Anonymous Library Borrower Dodges 48 Years of Late Fees
Somebody mysteriously returned two books that were checked out of a library 48-years-ago in England this week with a note apologizing for the delay signed with the name “Andy.” While Andy was facing up to a $10,000 fine, it appears his decision to finally turn the books, which included a “Thomas the Tank Engine” classic, may have had something to do with the cancellation of late fees the country has put in place due to the COVID-19 pandemic.
Australian Woman Has A Larvae on Her Mind
A 25-year-old Australian woman suffering from ongoing headaches finally has some relief after doctors discovered tapeworm larvae living in her brain!
After seven years of dealing with headaches, two to three times a month, the unidentified woman’s latest headache was no match for the migraine medicines she was prescribed previously. During this bout, the severity of visual symptoms led doctors to do an MRI, where they found what was believed to be a tumor causing the pain. Upon removing the lesion, they discovered that the mass was not a tumor but rather a cyst full of tapeworm larvae! Post-removal, the woman’s symptoms have ceased, and she has not needed any additional treatment. This parasitic condition, known as neurocysticercosis, occurs after the accidental ingestion of undercooked food or water contaminated with Taenia solium (or pork tapeworm) eggs.
The woman’s case is believed to be the first case of the disease acquired in Australia.
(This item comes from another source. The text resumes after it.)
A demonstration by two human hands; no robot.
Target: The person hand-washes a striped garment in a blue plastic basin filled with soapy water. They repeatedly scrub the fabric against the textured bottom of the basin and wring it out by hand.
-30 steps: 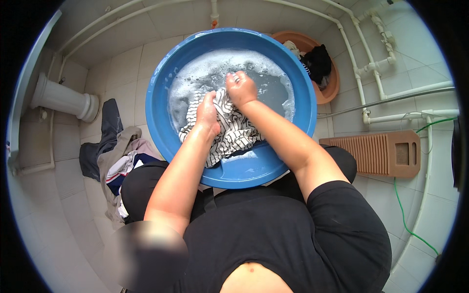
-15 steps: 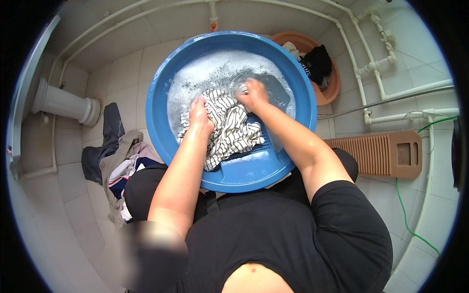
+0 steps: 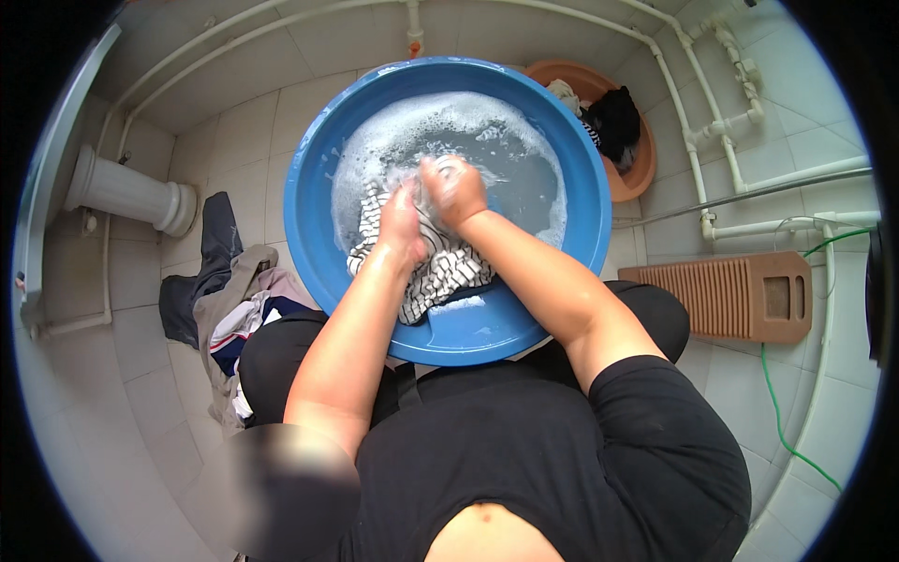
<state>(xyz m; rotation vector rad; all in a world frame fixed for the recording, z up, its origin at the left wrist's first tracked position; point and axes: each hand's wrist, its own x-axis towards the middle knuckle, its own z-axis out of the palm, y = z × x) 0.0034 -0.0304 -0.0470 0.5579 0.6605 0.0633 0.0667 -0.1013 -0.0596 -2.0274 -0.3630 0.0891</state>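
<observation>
A wet striped garment [image 3: 454,272], white with thin dark lines, lies bunched in a large blue basin [image 3: 304,215]. Soapy water [image 3: 501,155] with white foam fills the basin's far part. My left hand [image 3: 403,225] is closed on the cloth near the middle of the basin. Close beside it, my right hand [image 3: 453,192] grips another fold of the same garment, its fingers a little blurred. Part of the garment drapes down toward the basin's near side, over a ridged slope that it mostly covers.
On the floor at the left lies a heap of clothes [image 3: 234,290]. An orange basin [image 3: 643,169] holding dark and white clothes stands behind at the right. A brown washboard [image 3: 721,295] lies to my right, near white pipes [image 3: 693,159] and a green hose [image 3: 775,403]. A white pedestal [image 3: 131,194] is at the left.
My right hand has moved left, up against my left hand, bringing its fold of the garment along. The left hand has shifted slightly right. Foam has spread differently, baring more water at the right.
</observation>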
Past instances have only occurred in residents who have traveled abroad to endemic areas, such as Africa, Asia, and Latin America. Doctors could not find a clear link to the source of the woman’s ailment, as she had never left the continent, and there was no evidence of contact with anyone from an endemic region. However, it is suggested that she had ingested the eggs released from another unknowing carrier. With world travel becoming easier and more frequent, there is concern that more cases could occur in countries with low endemicity, resulting in sporadic cases such as this.